HELIKON HATH NO FURY LIKE A MUSE SCORNED
Helikon, The Muses of Chuck Sperry
by Chuck Sperry, Foreward by Charles Bock
Hangar 18
2017, 136 pages, 9.0 x 12.0 inches, Hardcover
It’s a familiar sight at Widespread Panic, Black Keys, Umphrey’s McGee, Pearl Jam, and Dave Matthews concerts — a crush of people, mostly guys, some with poster tubes slung over their shoulders, crowding around the merch booth even before taking their seats, hoping to score the latest limited-edition screen print of a fetching, scantily clad babe by artist Chuck Sperry. A few years back, Sperry’s “ladies,” as these pieces are known among some rock-poster collectors, were likely mistaken for multi-colored updates of the hippie chicks that occasionally populated the 1960s psychedelic Fillmore and Avalon posters of Wes Wilson, Stanley Mouse, and the late Alton Kelley. Those artists often took their inspiration from Art Nouveau-era legends like Alphonse Mucha and Jules Cheret, and Sperry’s ladies certainly mine that territory, too. But according to a gorgeous and meditative self-published monograph titled Helikon, Sperry’s muses go back much further than the late 19th century, by a factor of a few thousand years.

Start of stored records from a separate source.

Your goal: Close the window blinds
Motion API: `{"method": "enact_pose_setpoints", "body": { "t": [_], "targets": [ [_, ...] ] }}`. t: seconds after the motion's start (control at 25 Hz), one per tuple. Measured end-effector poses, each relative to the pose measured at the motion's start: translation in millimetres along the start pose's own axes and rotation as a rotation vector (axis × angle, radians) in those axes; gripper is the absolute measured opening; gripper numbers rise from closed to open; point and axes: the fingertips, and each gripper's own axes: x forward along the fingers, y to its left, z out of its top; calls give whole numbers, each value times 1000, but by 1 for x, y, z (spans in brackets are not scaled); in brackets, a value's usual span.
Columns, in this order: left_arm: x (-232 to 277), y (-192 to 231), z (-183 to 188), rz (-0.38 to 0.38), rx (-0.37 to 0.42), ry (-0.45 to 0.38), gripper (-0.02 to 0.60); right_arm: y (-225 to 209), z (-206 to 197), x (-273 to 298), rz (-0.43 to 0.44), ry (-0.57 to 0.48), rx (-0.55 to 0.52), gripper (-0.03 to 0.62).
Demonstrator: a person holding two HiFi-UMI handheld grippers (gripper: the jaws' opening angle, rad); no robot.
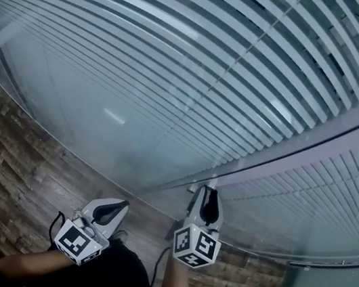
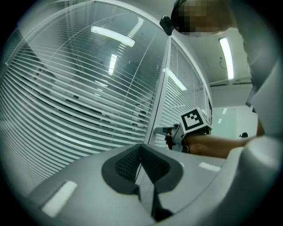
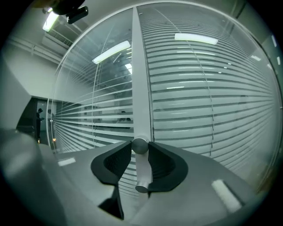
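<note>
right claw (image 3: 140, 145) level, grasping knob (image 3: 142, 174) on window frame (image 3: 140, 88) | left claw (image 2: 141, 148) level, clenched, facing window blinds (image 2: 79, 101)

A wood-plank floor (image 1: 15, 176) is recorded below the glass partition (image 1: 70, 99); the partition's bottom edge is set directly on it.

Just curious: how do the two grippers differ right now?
The right gripper grips a knob on the window frame; the left gripper is shut on nothing. The right reaches the frame; the left is held back from it. Both carry marker cubes.
</note>
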Motion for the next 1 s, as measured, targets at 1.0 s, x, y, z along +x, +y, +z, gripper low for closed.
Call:
{"method": "enact_pose_setpoints", "body": {
  "t": [1.0],
  "targets": [
    [1,-3,-2,-12,46,18,0,9,-4,3,-15,33,-754,129]
  ]
}}
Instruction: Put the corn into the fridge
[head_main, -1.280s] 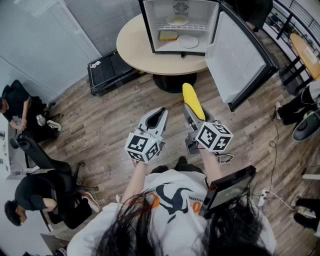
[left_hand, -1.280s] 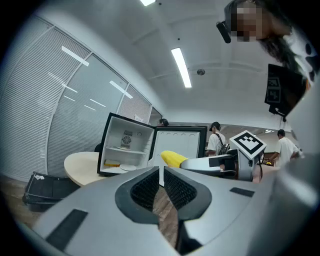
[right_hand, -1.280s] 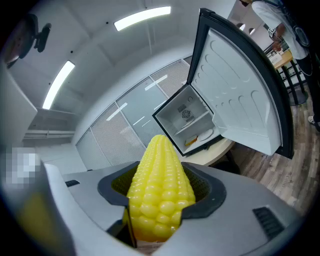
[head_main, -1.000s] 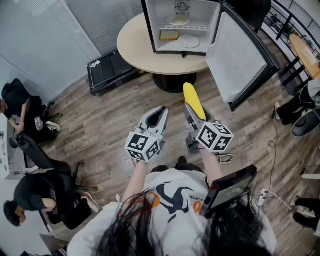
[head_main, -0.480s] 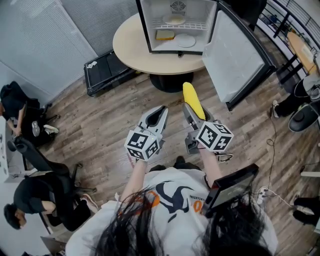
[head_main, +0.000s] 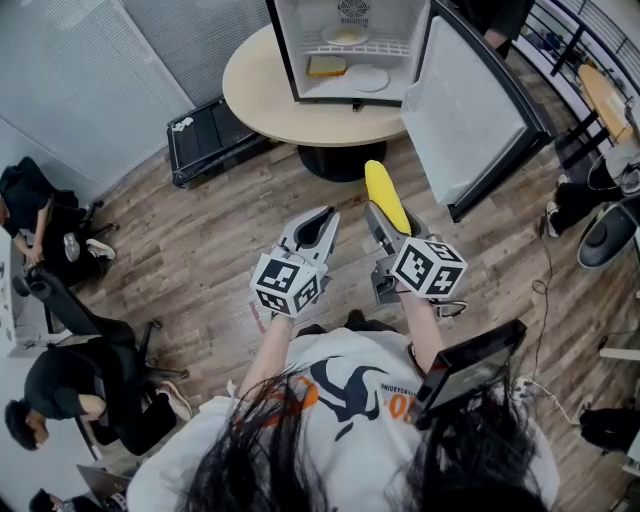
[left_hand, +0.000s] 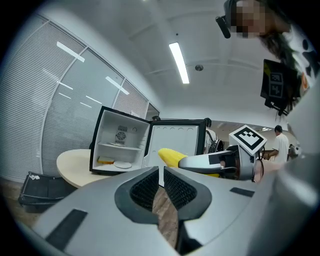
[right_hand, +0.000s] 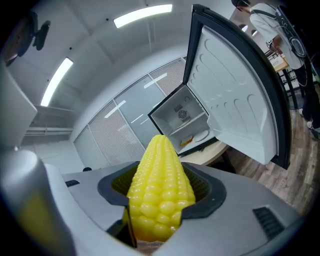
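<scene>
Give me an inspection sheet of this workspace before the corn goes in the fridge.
Surface: round table, carrying the fridge.
Job's things: corn upright between the right gripper's jaws; fridge on the table, its door swung wide open, with a white plate and a yellow item on its floor.
Clutter: black case on the floor beside the table.
Grippers: left gripper jaws nearly together, nothing between them; right gripper shut on the corn.
Cables: loose cable on the floor at right.
Surroundings: wood floor; seated people at left.
</scene>
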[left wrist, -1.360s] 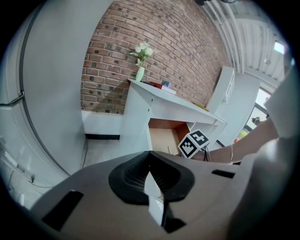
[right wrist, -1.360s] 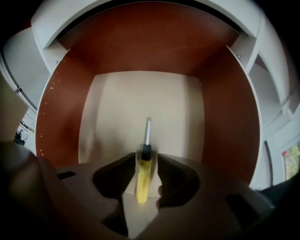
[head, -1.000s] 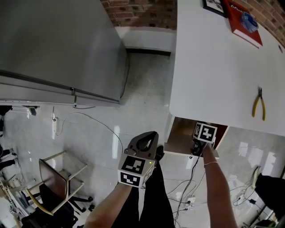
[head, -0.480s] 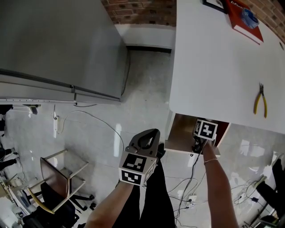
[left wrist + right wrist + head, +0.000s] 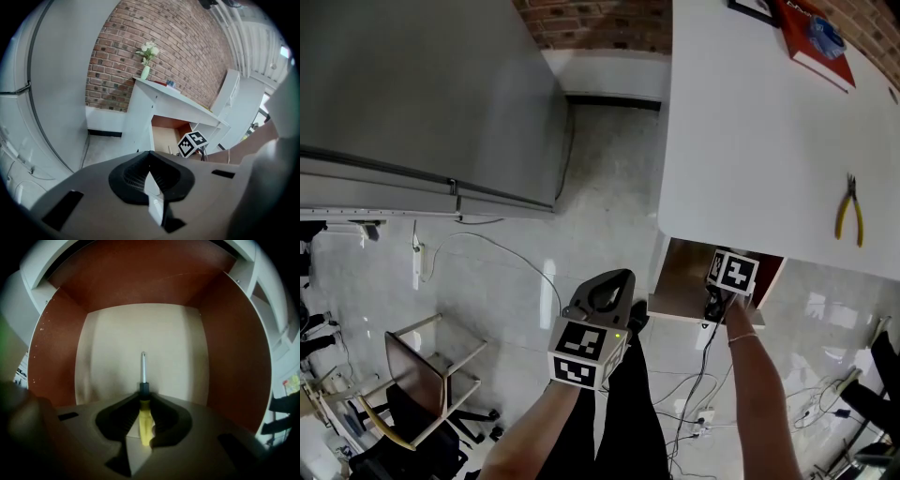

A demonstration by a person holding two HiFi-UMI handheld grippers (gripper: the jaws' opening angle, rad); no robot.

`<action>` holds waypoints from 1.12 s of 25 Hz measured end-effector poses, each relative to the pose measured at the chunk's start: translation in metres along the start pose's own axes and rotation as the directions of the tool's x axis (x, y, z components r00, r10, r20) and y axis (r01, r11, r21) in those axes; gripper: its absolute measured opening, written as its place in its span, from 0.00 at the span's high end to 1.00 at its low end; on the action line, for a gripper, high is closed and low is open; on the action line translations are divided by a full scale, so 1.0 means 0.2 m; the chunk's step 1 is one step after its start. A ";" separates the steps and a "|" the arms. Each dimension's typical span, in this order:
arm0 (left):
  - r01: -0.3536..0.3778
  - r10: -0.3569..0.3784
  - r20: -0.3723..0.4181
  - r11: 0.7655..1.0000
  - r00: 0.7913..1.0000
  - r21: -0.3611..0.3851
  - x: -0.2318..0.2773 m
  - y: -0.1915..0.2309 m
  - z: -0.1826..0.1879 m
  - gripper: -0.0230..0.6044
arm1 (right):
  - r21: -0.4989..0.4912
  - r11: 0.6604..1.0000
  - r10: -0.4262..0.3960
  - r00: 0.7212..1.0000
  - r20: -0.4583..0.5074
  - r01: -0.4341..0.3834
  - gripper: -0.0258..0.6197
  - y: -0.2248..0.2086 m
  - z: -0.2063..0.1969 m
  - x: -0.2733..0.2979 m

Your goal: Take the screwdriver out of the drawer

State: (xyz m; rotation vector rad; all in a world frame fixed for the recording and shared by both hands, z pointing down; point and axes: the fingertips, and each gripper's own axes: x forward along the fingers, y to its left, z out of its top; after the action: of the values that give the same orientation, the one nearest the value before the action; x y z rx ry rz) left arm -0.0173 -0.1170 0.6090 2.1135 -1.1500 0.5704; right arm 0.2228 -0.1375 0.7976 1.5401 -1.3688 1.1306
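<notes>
**Your right gripper (image 5: 145, 420) had just been closing onto the screwdriver (image 5: 144, 399) handle.**
It lay mid-floor in the drawer (image 5: 56, 348), tip toward the back; your left gripper (image 5: 151, 176) was closed, empty. A loose pinch could have let it roll free.

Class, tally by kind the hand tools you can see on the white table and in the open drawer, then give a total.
screwdriver: 1, in the drawer
pliers: 1, on the white table
Total: 2
</notes>
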 end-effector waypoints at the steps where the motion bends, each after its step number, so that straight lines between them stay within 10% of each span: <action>1: 0.000 0.000 -0.004 1.000 1.000 -0.003 0.00 0.00 -0.01 0.98 | 0.000 1.000 0.000 1.000 -0.001 0.000 0.84 0.00 0.00 0.00; 28: 0.051 -0.052 0.020 0.998 0.998 0.039 -0.08 -0.06 0.14 0.98 | 0.115 0.991 0.052 0.984 0.172 -0.073 0.84 0.00 0.07 -0.46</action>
State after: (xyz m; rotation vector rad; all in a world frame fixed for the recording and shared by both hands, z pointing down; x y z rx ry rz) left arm -0.0131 -0.1227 0.5760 2.1799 -1.1005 0.5522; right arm 0.2210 -0.1224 0.7067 1.7235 -1.4931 1.1621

Posing in little more than their flowing hair, amid flowers, stars, and damask backgrounds whose patterns also adorn their silver flesh, Sperry’s muses take their names from the Orphic Hymns, which were composed as long ago as the third century B.C. In Helikon, which takes its name from the mountain in Greece where the impact of Pegasus’s hooves are said to have created the springs that gave birth to the three original muses, Sperry pairs photographs of his beauties, printed on oak or birch panels, with their corresponding Orphic Hymns, song lyrics by English rocker Nick Cave, and poems by Ovid, Homer, and Hesiod, along with a few more contemporary sources. The resulting mood is as far removed as it could be from the bedlam at the merch booth. Instead, we are invited to linger and read — God help us — the ancient poetry that has inspired Sperry’s work.
Reading this book about images, it turns out, is important, though not unconditionally. For example, in his foreword to Helikon, Charles Bock begins with this probably accurate prediction: “Odds are, you won’t read this.” In the scheme of things, skipping Bock’s intro won’t be the end of the world, whereas not reading the poems and prose accompanying Sperry’s muses would be a major mistake. Poems take time to read, and longer to digest. Some must be read more than once, and none can be read while multitasking. In Helikon, the words transport us, allowing us to see Sperry’s work through fresh, yet ancient, eyes. Importantly, they drive from our minds thoughts of the transitory — that Tethys was first introduced to the world as a Dave Matthews poster; that Artemis and Naiad made their debuts before fans of the Black Keys; that Olympia, Daphne, Semele, and Thalia were Panic ladies before they were Sperry’s muses. “Impatient of yoke, the name of bride, She shuns, and hates the joys, she never try’d,” Ovid tells us of Daphne. Somehow, “Widespread Panic, Tedeschi Trucks Band, Jerry Joseph. Friday, June 20, 2014, Chicago, Illinois. FirstMerit Bank Pavilion at Northerly Island” doesn’t have quite the same ring to it.
– Ben Marks
A NEWLY HATCHED DUCKLING IMPRINTS ON A FIDDLE — EXPECT THE UNEXPECTED
The Unexpected Love Story of Alfred Fiddleduckling
by Timothy Basil Ering
Abrams ComicArts
2017, 240 pages, 6.9 x 1.0 x 9.4 inches, Hardcover
Timothy Basil Ering’s The Unexpected Love Story of Alfred Fiddleduckling is a beautiful book. It is an unconventional, charming love story with a refrain of “unexpected” events and realizations for both the characters within it and the young audience following Alfred Fiddleduckling’s adventures. Ering’s writing is exact and almost understated at times (“It was a storm. A big one.”), illustrated with paintings that are steeped in mood, sea fog, and the light of music.
Alfred Fiddleduckling got his name when he was still an egg, nestled safely in Captain Alfred’s fiddle case, a special gift for the captain’s wife on a journey home across the sea. His namesake (who, in addition to being a fiddler and a sailor, is also a farmer), is on his way home from procuring some new ducks when a storm blows in unexpectedly, leaving Alfred Fiddleduckling to hatch alone and adrift in the empty wet velvet interior of the fiddle case. He imprints on the only object floating nearby, the fiddle. But, unlike the traditional newly hatched bird finds and blindly follows a mother, no matter what creature she may be plot, Alfred Fiddleduckling and the farmer’s fiddle develop a different and deeper instant connection, a relationship that truly sings. Through the music they make together, the duckling and his instrument inadvertently pick up the broken pieces of the shipwreck and bring their ragtag flock back together.